What this task involves = All of the data should be repeated exactly; pictures are not part of the copy.

○ ○ ○ ○ ○

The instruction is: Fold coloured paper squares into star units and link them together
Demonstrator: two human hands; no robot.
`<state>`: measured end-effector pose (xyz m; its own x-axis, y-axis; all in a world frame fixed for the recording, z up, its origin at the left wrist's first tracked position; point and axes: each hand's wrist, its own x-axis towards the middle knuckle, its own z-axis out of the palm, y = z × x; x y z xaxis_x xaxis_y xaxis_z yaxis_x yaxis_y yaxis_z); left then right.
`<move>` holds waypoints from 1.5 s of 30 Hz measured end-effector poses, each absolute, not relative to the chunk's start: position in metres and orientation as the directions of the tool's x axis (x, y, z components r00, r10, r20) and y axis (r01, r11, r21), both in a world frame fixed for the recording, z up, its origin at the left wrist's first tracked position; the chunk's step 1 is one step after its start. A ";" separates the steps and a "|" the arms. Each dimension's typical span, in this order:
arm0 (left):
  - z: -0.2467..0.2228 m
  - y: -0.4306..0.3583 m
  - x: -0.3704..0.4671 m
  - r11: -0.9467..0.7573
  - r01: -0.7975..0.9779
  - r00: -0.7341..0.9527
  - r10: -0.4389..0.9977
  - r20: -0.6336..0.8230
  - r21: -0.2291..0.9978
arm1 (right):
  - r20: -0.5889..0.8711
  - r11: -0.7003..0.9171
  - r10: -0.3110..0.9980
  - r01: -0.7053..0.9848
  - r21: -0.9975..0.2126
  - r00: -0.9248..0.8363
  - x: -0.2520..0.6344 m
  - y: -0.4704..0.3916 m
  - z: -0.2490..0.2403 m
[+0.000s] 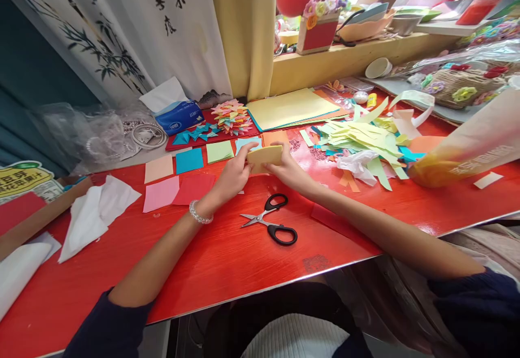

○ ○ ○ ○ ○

Solution to this task =
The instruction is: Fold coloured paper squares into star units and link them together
Demonstrator: two human hands; no robot.
`<state>`: measured end-effector pose (xyz m; its own x-axis, y-axis; all in a world frame fixed for the recording, z up, its origin at the left wrist's first tracked position; point and axes: each hand's wrist, its own x-axis towards the middle knuckle, its own z-axis out of the palm, y = z × x; x y z xaxis_x xaxis_y xaxis_z yaxis_x yaxis_y yaxis_z); left then right.
`<move>` holds waypoints from 1.5 s of 30 Hz measured end-effector poses, each absolute, not relative to the chunk's start: position in metres and orientation as the directions of the tool's x axis (x, y, z components r00, r10, r20) and y axis (r01, r11, r21), both in a world frame fixed for the recording, z up, its origin at the left wrist's first tracked position; the chunk's step 1 is one step after its start. A ";" separates the steps and a "|" the arms. Each dimension's typical span, in this order:
arm0 (left):
  - z: -0.2467..0.2228 m
  - y: -0.4306..0.3583 m
  - x: -0.3704..0.4671 m
  - r11: -0.9467..0.7573
  - r01: -0.7975..0.9779
  - r00: -0.7341..0.9527
  - r10: -0.4389..0.9977
  - r20: -0.6336..0.8230
  - r21: -0.2291..0.9978
arm1 (right):
  - r20: -0.5889..0.8711
  - r11: -0.7003..0.9171
  - r10: -0.3110..0.9980
  - r01: -0.7053..0.9848
  - r21: -0.9975..0.2126
  - r00: -0.9248..0.8363
  - x: -0.2520..0.6344 m
  - y: -0.4704..0.3916 m
  - z: -0.2490..0.2403 m
[+0.000s] 

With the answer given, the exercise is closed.